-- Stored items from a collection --
<<<<
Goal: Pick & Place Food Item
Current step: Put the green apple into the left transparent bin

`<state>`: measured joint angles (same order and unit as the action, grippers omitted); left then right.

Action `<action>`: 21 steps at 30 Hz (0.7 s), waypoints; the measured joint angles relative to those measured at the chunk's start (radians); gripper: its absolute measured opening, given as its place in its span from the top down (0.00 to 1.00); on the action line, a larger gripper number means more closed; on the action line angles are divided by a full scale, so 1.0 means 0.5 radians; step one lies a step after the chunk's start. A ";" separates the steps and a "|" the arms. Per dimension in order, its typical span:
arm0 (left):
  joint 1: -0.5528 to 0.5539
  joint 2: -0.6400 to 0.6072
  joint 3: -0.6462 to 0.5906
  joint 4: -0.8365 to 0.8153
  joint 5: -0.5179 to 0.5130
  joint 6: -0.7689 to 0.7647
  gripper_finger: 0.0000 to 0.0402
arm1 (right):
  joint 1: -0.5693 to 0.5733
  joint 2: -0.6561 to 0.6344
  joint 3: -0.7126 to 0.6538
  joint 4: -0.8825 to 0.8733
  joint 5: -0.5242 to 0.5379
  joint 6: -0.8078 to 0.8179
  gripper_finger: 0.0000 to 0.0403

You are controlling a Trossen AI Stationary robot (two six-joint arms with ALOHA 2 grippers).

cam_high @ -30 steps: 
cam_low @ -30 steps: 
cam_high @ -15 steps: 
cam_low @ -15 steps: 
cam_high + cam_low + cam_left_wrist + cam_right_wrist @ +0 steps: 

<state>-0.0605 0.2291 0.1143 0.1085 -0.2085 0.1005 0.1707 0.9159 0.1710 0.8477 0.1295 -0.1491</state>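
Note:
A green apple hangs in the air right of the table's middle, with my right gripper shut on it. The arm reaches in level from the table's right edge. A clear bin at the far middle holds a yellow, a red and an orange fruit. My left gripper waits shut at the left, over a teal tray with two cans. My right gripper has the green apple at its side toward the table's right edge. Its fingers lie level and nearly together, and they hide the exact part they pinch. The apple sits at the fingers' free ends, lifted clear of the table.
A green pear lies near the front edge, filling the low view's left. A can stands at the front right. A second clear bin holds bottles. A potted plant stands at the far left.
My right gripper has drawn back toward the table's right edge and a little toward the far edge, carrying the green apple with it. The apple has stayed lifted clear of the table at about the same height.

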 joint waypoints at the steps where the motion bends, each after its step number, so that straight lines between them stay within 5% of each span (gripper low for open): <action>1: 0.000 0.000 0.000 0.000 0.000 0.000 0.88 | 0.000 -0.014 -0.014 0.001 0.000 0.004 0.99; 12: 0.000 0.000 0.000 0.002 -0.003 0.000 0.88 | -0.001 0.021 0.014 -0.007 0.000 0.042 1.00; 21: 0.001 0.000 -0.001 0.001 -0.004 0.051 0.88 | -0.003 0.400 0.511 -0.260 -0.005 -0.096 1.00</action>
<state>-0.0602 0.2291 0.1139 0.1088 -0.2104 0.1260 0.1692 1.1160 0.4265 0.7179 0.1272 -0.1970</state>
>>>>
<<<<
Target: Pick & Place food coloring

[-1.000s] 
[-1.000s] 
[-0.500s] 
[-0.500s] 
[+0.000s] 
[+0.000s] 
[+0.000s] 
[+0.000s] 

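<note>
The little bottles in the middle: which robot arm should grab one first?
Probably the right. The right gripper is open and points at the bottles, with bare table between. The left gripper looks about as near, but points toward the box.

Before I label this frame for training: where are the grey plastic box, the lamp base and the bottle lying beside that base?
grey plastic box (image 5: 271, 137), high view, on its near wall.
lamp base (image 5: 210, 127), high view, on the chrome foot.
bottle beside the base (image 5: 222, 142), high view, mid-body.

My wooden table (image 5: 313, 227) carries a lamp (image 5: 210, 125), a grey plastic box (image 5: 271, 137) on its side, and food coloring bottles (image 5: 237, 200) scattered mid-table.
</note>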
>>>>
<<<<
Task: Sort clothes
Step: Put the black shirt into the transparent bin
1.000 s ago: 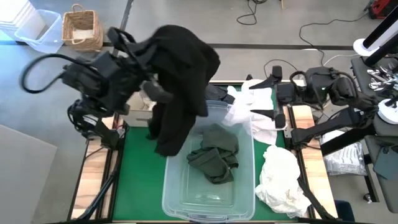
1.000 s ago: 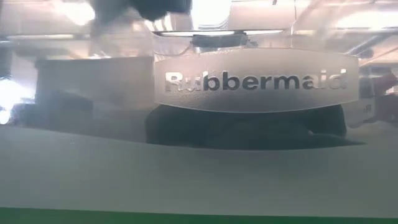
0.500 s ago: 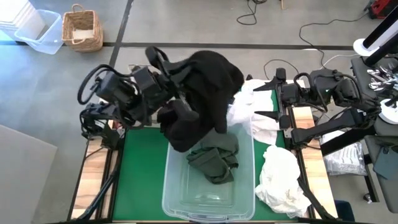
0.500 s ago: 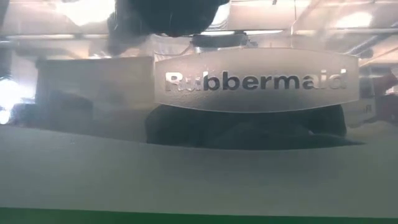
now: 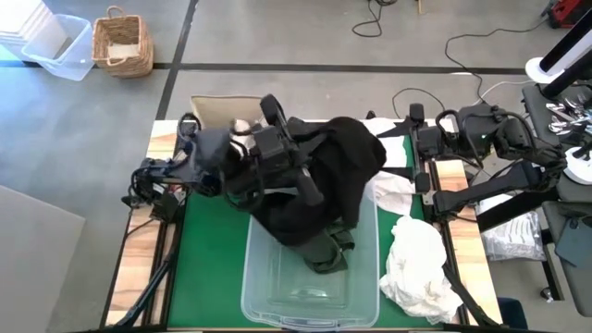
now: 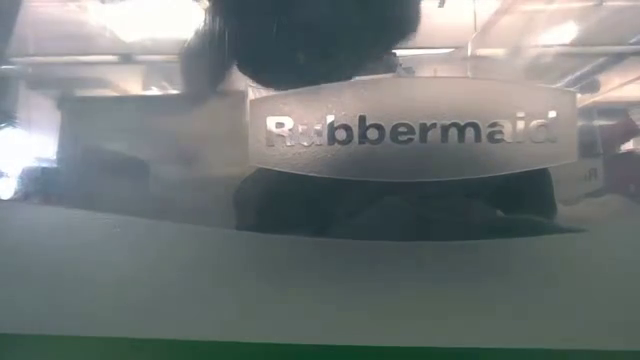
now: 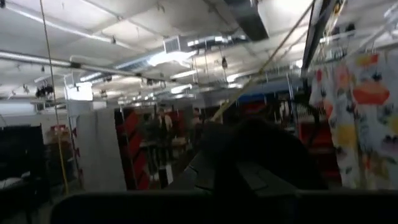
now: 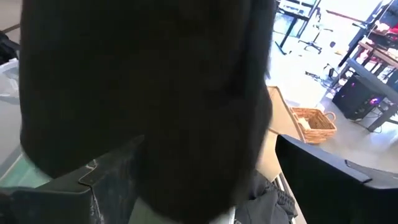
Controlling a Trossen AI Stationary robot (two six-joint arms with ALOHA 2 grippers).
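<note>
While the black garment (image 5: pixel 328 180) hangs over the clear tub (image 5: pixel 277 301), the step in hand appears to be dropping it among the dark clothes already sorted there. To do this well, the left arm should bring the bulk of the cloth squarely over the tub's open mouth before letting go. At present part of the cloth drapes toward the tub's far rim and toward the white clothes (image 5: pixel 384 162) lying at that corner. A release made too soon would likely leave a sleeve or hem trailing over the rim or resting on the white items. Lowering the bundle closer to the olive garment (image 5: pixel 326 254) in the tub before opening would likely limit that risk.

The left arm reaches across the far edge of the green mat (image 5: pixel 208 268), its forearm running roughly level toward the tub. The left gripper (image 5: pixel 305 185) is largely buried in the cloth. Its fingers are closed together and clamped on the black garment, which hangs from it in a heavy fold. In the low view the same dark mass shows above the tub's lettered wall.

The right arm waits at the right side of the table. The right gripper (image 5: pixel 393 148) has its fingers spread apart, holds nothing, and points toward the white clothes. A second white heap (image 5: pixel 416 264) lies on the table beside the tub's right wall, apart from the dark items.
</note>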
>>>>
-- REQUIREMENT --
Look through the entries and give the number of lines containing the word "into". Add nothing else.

-- SOLUTION --
2